И вот теперь я думаю: как же одинок он был?
Ну а потом… Потом было потом. Потом я смотрел «Зеркало» — самый мой любимый его фильм. Совпало это с запретом на «В четверг и больше никогда», который я снял. Судьбы уже в большей мере уравнялись. И опять… он хотел по какому-то поводу познакомиться с Грантом Матевосяном: у него был любимый ученик-армянин, и была идея снять фильм по Гранту. С Параджановым какая — то перекличка была, все… (Грант работал у Параджанова на фильме «Цвет граната».)
И была идея, чтоб я привел Гранта… Один раз это нецивилизованно не состоялось… Второй раз это состоялось. И тогда я запомнил рассказы его о своем доме. О месте, на котором он строил, на какие-то несоизмеримые деньги…
В этом месте он строил какое-то цивилизованное жилище… Теперь я думаю: как же я-то его не понимал?
Ну в конце концов он уехал… Уехал не от того, я думаю, — а от того, от того и от того.
И когда меня первый раз выпустили на Запад… Ну практически первый, после десятилетнего запрета. Была осень 1986 года. И это был вольный Запад — я был сам, один, тогда это было в новость — наши люди еще не ездили… И мне бесконечно звонили… звонили все, звонили даже, кажется, из Австралии пингвины русского происхождения… Телефон звонил непрерывно, говорили часами, выплачивая валюту… Как вот в лунку наговаривали — разные, разные люди. А Андрей уже был болен в это время, что мне сообщили Владимов и Наташа… И его там облучали, и, в общем, были самые нехорошие сведения. Тогда же позвонил Горенштейн, который там с ним сотрудничал. Он жил в Берлине. И спрашивает: «Правда ли, что Андрей так плох?» Я говорю: «К сожалению, правда» — на основании той информации, что получил. «Что же он в таком случае тогда со мной поссорился?» Вот — замечательная логика. Такая логика.

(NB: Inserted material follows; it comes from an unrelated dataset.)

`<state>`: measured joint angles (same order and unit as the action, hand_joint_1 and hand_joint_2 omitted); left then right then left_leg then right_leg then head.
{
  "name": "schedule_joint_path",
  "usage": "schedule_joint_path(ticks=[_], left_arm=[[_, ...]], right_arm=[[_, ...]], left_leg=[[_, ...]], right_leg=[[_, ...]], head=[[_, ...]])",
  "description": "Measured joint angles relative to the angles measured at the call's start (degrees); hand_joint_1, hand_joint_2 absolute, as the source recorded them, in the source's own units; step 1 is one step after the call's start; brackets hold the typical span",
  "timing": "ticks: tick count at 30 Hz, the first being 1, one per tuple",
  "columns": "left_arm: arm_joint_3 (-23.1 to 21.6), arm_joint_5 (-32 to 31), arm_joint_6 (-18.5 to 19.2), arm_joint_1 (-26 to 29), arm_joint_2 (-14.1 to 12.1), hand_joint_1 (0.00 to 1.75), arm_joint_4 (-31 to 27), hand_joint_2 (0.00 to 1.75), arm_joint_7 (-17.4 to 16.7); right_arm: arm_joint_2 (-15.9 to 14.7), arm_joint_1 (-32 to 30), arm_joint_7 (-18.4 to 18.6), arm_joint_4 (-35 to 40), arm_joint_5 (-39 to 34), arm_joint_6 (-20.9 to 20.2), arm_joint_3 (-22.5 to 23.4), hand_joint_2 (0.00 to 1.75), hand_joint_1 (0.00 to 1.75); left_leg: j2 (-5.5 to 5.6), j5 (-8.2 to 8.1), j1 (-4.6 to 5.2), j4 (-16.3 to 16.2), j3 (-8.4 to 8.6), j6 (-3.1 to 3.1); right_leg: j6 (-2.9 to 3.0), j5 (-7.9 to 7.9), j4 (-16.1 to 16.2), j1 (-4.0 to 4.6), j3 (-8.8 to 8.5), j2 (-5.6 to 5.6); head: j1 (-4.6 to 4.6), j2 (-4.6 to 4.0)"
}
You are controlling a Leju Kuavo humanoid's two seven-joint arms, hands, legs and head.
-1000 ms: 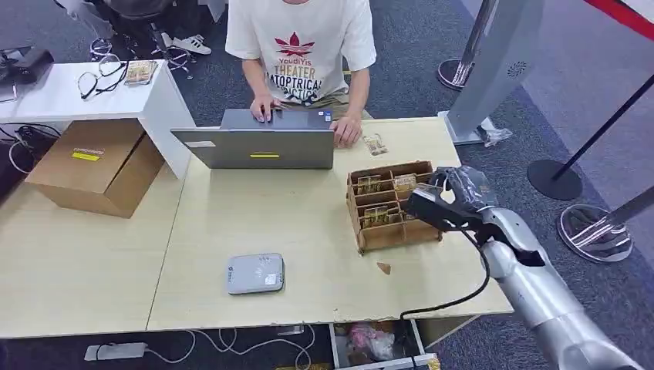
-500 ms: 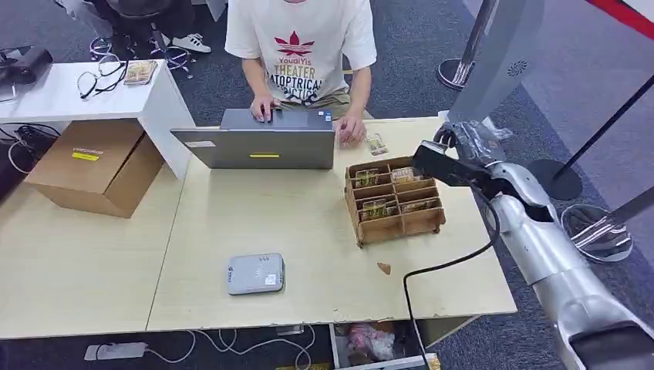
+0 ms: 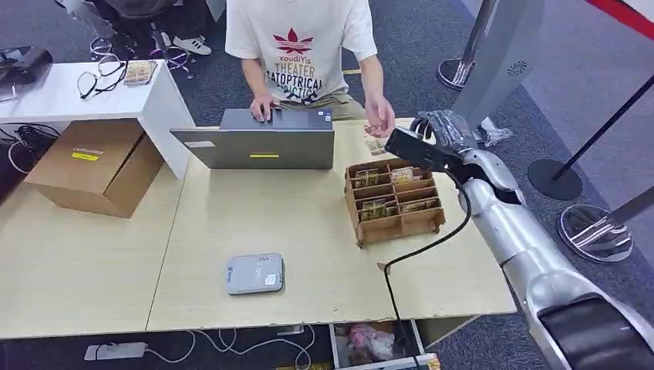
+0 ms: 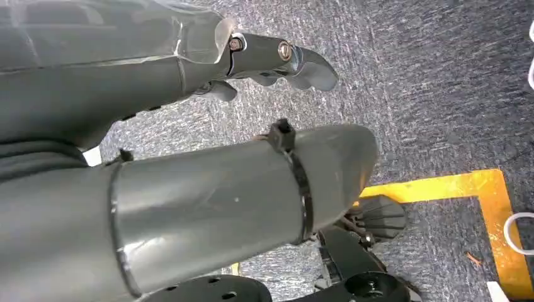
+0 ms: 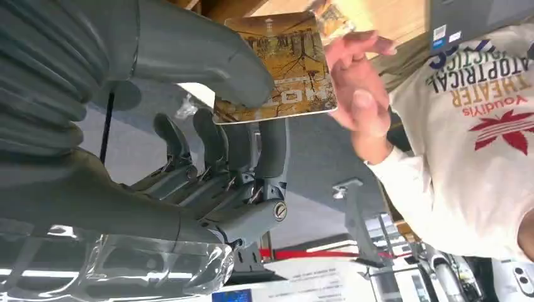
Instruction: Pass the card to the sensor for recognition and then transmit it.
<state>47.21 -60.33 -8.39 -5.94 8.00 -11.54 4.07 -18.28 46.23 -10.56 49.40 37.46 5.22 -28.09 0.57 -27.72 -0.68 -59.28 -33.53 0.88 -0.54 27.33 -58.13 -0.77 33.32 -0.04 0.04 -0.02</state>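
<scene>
Right hand [image 5: 208,126] fingers pinch the yellow printed card [image 5: 286,69]; person's open hand [image 5: 359,82] just beyond; keep card level.

We see a pale wooden table [image 3: 254,223] spanning the centre of the head view, with a second table top [image 3: 69,254] abutting it at nine o'clock. At ten o'clock stands a white side desk [image 3: 69,92] bearing a pair of glasses [image 3: 96,81], and just below it a cardboard box [image 3: 96,166] rests on the wooden surface. Dark grey carpet [image 3: 416,46] covers the floor from twelve to three o'clock. At two o'clock we note a grey slanted pillar [image 3: 501,58] and round stanchion bases [image 3: 554,179] carrying black poles. At six o'clock white cables [image 3: 231,339] trail beneath the table edge. Lighting is even and diffuse.
</scene>
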Motion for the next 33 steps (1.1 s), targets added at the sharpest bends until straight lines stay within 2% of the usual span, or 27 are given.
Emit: schedule_joint_path(ticks=[6, 9, 11, 23, 25, 26, 27, 33], left_arm=[[-0.5, -0.55, 0.0, -0.19, 0.13, 0.0, 0.0, 0.0, -0.52], [-0.9, -0.63, -0.02, -0.18, 0.13, 0.0, 0.0, 0.0, -0.76], [-1.05, -0.79, -0.02, -0.18, 0.13, 0.0, 0.0, 0.0, -0.85], [-1.4, -1.2, -0.18, -0.17, 0.13, 0.0, 0.0, 0.0, -1.18], [-1.4, -1.03, -0.26, -0.15, 0.13, 0.0, 0.0, 0.0, -1.18], [-1.4, -0.94, -0.35, -0.14, 0.13, 0.0, 0.0, 0.0, -1.18], [-1.4, -0.83, -0.39, -0.12, 0.13, 0.0, 0.0, 0.0, -1.18], [-1.4, -0.52, -0.61, 0.16, 0.11, 0.0, 0.0, 0.0, -1.18]], right_arm=[[2.91, 3.46, 0.7, -5.65, 0.59, 0.22, -0.7, 1.75, 1.45], [4.0, 4.78, 0.72, -8.17, 0.77, 0.37, -1.05, 1.75, 1.52], [4.66, 5.63, 0.74, -9.97, 0.79, 0.88, -1.16, 1.75, 1.48], [6.12, 6.89, 0.31, -15.33, 0.59, 1.64, -1.6, 1.75, 1.54], [6.36, 7.07, 0.26, -15.85, 0.59, 1.55, -1.62, 1.75, 1.45], [6.52, 7.16, 0.26, -16.05, 0.59, 1.51, -1.64, 1.75, 1.03], [6.65, 7.33, 0.26, -16.29, 0.61, 1.38, -1.66, 1.75, 0.0], [7.43, 7.74, 0.11, -17.66, 0.61, 1.31, -1.9, 1.75, 0.0]], left_leg=[[0.01, 0.0, 0.01, 0.0, -0.02, 0.0], [0.02, 0.0, 0.01, 0.0, -0.02, 0.0], [0.02, 0.0, 0.01, 0.0, -0.01, 0.0], [0.02, 0.0, 0.01, 0.0, -0.02, 0.0], [0.02, 0.0, 0.01, 0.0, -0.02, 0.0], [0.02, 0.0, 0.01, 0.0, -0.02, 0.0], [0.02, 0.0, 0.01, 0.0, -0.02, 0.0], [0.02, 0.0, 0.01, 0.0, -0.01, 0.0]], right_leg=[[0.0, 0.0, 0.01, -0.01, 0.0, 0.01], [0.0, 0.0, 0.01, -0.01, 0.0, -0.01], [0.0, 0.0, 0.01, -0.01, 0.0, -0.01], [0.0, 0.0, 0.01, -0.01, 0.0, -0.01], [0.0, 0.0, 0.01, -0.01, 0.0, -0.01], [0.0, 0.0, 0.01, -0.01, 0.0, -0.01], [0.0, 0.0, 0.01, -0.01, 0.0, -0.01], [0.0, 0.0, 0.01, 0.0, 0.0, -0.01]], head=[[0.07, 0.0], [0.02, 0.0], [0.02, 0.0], [0.02, 0.0], [0.02, 0.0], [0.02, 0.0], [0.02, 0.0], [0.02, 0.0]])
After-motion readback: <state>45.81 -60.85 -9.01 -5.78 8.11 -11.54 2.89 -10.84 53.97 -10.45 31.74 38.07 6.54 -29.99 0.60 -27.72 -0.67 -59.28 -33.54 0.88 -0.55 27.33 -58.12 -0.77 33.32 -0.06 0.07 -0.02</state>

И — недодружили… Неправильное что-то было, такое какое-то искажение, когда о нем думаешь — а уже не поправишь…
И получил я однажды ответ — когда уже стали за Андреем печатать все: заметки, записки — как за классиком, там была вот такая сердитая строка: «Никуда не хочу ходить, никого не хочу видеть… Ну что — зайдешь в ЦДЛ, встретишь пьяного Битова… Не пойду».
Обидная строчка. И заслуженная.
Дружил я, правда, с его отцом. Но уже не было Андрея. Или нет, сначала еще был. Но отец достоин отдельного мемуара.
Но когда я вглядывался в Арсения Александровича — необыкновенного красавца, — я узнавал в нем некрасоту Андрея. Как будто бы отец был сыном…
По славе, во всяком случае, так и было. А Арсений Александрович показывал мне единство их династическое тем, как он был легок… Он без своей ноги просто летал. И был похож на птицу.
Потом, что мне нравится, — сын папу любил. И эти стихи, звучащие за экраном, — «Как сумасшедший с бритвою в руке»…
В результате — сижу я в натуре Тарковского, в месте Бергмана и смотрю с полки единственный там фильм, который был. «Сталкер».
…Я хотел стихотворение посвятить Тарковскому и напечатать. То есть оно у меня напечатано, но назвать его — «Памяти Тарковского»[83]
.Немой размытой фильмы плеск:
Все тонет в стареньком тумане —
Забор, дорога, поле, лес
С коровой на переднем плане.
Жует корова по слогам,
Квадратно бьется пульс на вые,
И драгоценно по рогам
Стекают капли дождевые.
Никак мгновенье не поймать —
Так миг отрыва капли краток…
И, значит, это — аппарат,
И, значит, это — оператор.
Сосредоточен и красив,
Его волнует диафрагма,
Он заслоняет объектив,
Как сына — старенькая мама.
Он так изображенью рад!
Его экран в заплатах манит…
За ручку водит аппарат,
Вот он уже киномеханик.
Никто кино смотреть нейдет,
Хоть фильма выше всяких критик.
Но кто-то сверху дождик льет…
И, значит, у него есть Зритель.
Из-за застрехи чердака,
Кривой из-за дождя кривого,
Смерть так понятна и близка —
Как расстоянье до коровы.
Он зрит в чердачное окно
И слышит снизу плач ребенка.
Так начинается кино.
И в это время рвется пленка[84]
.Тарковский был гений. Это не значит, что все у него шедевры. Гений — это развитие до самой смерти. (И в ней самой. И после.) Непрерывная линия. Непрерывная.